Aside: the CSS animations absolutely decimate my core i7 PC and almost makes Chrome become unresponsive. The CPU usage is through the roof, can't wait until CSS animations are stable and more widely supported.


I don't know much about CPU's and which ones are better than others. They all seem fast enough to run a text editor and a browser for my needs.

That being said — I seem to have no issues viewing a fully functional watch on an iPhone 4S. The areas I actually have trouble with seem to be the usual suspects — the code display doesn't translate to touch at all so I can't scroll vertically to see how this was done beyond what is shown as a "page" worth of code.

Call me impressed in general with the work that was done. Call me doubly impressed that it works on a computer that fits in my pocket and had a primary purpose at one time of making telephone calls.


I added the JS much after the fact that I posted this here due to popular demand to make it accurate.

Remove the JS and it remains functional, as in the first version.


Very cool! Though the title isn't quite right - there definitely are images in the source, so it's not actually 'only HTML/CSS'


Only one (wristband texture) and removing it still produces a pretty good result: http://codepen.io/anon/pen/LmEkn


There's only one image for the band's texture. The rest is CSS.


Image now removed courtesy of another commenter.


Yea, CSS animations are insanely CPU heavy. CodePen has to kill them after 5 seconds to keep the site responsive.


Main page of codepen.io uses JS code to kill animations after 3-5 secs. When you click on single codepens it opens without JS animation killing restrictions.

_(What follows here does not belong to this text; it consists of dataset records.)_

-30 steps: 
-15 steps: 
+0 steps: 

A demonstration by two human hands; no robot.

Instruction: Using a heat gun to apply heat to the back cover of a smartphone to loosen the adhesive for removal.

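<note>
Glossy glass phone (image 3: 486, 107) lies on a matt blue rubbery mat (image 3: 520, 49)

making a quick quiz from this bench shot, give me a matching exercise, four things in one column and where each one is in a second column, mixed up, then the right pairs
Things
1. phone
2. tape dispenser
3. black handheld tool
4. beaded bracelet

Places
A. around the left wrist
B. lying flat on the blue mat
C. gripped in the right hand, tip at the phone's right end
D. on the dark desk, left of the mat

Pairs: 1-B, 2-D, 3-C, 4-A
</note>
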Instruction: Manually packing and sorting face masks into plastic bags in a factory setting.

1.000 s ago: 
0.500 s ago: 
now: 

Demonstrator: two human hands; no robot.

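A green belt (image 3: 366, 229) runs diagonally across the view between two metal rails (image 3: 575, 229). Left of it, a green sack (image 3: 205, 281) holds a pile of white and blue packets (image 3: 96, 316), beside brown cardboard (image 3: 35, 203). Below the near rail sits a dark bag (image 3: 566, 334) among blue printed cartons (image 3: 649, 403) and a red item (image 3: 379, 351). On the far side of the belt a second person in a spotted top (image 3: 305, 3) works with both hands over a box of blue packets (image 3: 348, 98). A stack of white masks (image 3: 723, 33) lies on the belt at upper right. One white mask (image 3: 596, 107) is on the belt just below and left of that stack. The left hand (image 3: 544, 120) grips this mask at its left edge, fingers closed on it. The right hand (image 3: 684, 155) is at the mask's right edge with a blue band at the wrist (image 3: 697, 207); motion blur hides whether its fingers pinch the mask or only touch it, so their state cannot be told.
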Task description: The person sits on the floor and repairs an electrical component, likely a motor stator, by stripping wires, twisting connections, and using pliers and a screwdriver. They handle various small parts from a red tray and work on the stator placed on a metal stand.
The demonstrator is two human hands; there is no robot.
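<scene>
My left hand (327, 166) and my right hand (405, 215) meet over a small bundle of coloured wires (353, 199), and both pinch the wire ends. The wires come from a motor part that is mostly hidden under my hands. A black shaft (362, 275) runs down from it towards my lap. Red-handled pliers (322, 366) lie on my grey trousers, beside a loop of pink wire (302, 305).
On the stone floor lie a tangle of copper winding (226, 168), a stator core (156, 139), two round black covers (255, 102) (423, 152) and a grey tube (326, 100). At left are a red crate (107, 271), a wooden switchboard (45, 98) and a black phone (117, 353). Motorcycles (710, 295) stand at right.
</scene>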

AFAIK a CSS3 3D transform of 0,0,0 with preserve 3d should push the work to the GPU.


Awesome wristwatch a while ago I created a WordClock. The Clock is pure CSS. The logic is made in JS. The idea comes from a German company called Biegert & Funk. http://hackerne.ws/item?id=4344107 Hope you like it.


The exposed CSS source code seems to be missing the following:

#glass #center #smallHand, #glass #center #midHand, #glass #center #bigHand { -webkit-transform-origin: 0% 50%; }

It's working in your demo, so I'm guessing you simply forgot to copy it over to the exposed CSS source code? Awesome work, by the way! :)


Maybe I misunderstood but isn't it right there on line 222?


For line 222, I see: transform-origin: 0% 50%;

I needed: -webkit-transform-origin: 0% 50%;

It didn't work in my chrome browser without the "-webkit-" one.


Shouldn't lines 217-221 have 12*3600 = 43200s instead of 86400? Because now it's a 24 hours watch. Fixed: http://codepen.io/anon/full/nieIh


Oops! Made the change. :P


Is it generally accepted that "only HTML/CSS" really means "HTML/CSS/JS"?

To me the title is inaccurate but no one else seems to have mentioned it so...


the comment in the JS states:

    The following JS is only added to start the time at your local time.


Welp, that is me looking like an idiot, I totally missed that.


Cool thing!


ummm, anyone else notice the time is wrong ... :)


Depends when you view it


"Even a broken clock is right twice a day"


depends on the broken behavior it exhibits.